- [Exercise]
Beginning with the line that holds "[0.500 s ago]" in the data below, give again every line through the one that holds "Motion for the", exactly as written.

[Dataset entries]
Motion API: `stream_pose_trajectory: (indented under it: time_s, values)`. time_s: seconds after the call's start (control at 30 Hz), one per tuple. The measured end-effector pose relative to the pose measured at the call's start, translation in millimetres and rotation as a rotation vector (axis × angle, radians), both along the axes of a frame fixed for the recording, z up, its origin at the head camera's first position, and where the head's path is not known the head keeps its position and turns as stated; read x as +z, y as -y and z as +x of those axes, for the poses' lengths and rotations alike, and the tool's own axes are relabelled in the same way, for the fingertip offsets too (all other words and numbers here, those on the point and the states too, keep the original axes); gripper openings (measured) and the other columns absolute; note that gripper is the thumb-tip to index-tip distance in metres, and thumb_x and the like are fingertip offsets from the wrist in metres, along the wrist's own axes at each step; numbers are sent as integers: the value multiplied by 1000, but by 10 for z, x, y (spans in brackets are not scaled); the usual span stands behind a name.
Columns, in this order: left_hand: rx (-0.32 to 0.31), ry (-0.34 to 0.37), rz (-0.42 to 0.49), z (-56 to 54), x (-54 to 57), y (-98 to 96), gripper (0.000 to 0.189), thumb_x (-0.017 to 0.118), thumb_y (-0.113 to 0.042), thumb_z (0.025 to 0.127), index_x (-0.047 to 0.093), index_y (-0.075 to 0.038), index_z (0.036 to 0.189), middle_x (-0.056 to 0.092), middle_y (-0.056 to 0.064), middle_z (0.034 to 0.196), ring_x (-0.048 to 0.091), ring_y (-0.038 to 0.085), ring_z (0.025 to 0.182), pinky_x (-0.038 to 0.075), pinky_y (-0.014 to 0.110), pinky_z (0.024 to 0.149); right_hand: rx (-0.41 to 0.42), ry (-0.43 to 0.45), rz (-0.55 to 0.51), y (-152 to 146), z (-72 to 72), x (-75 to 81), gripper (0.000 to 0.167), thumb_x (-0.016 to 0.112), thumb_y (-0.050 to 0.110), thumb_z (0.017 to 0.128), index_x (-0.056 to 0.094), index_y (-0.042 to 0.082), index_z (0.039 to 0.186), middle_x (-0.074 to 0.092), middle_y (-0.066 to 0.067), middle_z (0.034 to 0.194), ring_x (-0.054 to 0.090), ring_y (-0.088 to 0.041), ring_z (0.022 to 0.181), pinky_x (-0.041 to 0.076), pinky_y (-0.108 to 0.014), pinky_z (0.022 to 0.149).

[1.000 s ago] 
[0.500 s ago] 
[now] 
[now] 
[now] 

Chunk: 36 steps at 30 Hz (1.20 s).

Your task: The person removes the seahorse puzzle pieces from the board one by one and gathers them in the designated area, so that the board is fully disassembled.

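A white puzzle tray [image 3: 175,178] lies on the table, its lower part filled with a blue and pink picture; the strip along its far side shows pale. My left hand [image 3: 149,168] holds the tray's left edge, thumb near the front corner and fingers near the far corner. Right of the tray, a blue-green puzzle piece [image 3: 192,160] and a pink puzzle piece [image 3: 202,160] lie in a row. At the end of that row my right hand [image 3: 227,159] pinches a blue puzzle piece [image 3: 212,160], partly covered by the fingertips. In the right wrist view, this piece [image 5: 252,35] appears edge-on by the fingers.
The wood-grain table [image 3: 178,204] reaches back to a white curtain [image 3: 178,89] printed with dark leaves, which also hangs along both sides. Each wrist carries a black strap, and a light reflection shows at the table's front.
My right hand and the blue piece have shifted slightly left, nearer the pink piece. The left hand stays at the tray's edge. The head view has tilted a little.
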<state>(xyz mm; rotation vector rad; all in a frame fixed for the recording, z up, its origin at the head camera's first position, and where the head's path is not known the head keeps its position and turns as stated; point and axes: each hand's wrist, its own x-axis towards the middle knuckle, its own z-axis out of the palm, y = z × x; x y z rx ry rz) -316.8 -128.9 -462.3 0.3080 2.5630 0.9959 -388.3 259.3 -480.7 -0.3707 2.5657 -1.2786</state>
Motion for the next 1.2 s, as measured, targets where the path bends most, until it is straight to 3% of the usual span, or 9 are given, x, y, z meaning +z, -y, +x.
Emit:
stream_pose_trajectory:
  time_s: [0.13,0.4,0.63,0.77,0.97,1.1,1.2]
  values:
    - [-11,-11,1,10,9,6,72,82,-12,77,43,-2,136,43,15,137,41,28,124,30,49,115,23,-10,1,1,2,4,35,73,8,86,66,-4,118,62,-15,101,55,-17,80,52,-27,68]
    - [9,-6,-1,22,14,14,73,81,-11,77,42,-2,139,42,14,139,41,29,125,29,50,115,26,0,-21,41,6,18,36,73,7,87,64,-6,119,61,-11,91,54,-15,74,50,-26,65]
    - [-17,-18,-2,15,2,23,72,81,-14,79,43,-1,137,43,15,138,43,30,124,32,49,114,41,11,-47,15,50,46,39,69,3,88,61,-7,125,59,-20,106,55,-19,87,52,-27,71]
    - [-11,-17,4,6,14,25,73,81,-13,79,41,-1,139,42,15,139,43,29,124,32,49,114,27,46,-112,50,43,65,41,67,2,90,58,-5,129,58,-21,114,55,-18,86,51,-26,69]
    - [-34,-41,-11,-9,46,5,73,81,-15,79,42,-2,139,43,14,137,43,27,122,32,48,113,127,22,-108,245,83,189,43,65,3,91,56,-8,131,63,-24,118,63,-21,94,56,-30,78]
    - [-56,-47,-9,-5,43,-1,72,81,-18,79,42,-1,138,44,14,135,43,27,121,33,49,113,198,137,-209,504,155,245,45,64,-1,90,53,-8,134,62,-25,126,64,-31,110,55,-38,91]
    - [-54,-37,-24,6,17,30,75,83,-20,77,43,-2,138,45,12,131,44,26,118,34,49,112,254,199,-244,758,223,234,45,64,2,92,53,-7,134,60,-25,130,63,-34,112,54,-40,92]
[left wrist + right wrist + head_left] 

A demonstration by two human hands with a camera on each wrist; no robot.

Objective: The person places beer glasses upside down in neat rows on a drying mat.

- [Answer section]
[0.500 s ago] 
[now] 
[now] 
[now] 

Chunk: 36 steps at 30 Hz (1.20 s).

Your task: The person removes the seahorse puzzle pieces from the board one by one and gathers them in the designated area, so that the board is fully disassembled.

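A white puzzle tray [image 3: 175,178] lies on the table, its lower part filled with a blue and pink picture; the strip along its far side shows pale. My left hand [image 3: 149,168] holds the tray's left edge, thumb near the front corner and fingers near the far corner. Right of the tray, a blue-green puzzle piece [image 3: 192,160] and a pink puzzle piece [image 3: 202,160] lie in a row. At the end of that row my right hand [image 3: 227,159] pinches a blue puzzle piece [image 3: 212,160], partly covered by the fingertips. In the right wrist view, this piece [image 5: 252,35] appears edge-on by the fingers.
The wood-grain table [image 3: 178,204] reaches back to a white curtain [image 3: 178,89] printed with dark leaves, which also hangs along both sides. Each wrist carries a black strap, and a light reflection shows at the table's front.
My right hand and the blue piece have shifted slightly left, nearer the pink piece. The left hand stays at the tray's edge. The head view has tilted a little.
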<state>(xyz mm; rotation vector rad; all in a frame fixed for the recording, z up, its origin at the head camera's first position, and where the head's path is not known the head keeps its position and turns as stated; point and axes: each hand's wrist, its own x-axis towards the middle knuckle, its own z-axis out of the palm, y = z × x; x y z rx ry rz) -316.8 -128.9 -462.3 0.3080 2.5630 0.9959 -388.3 259.3 -480.7 -0.3707 2.5657 -1.2786</state>
Motion for the next 1.2 s, as measured, targets where the path bends most, until it is straight to 3% of the usual span, or 9 are given, x, y, z meaning +z, -y, +x.

Output for the exercise is now complete.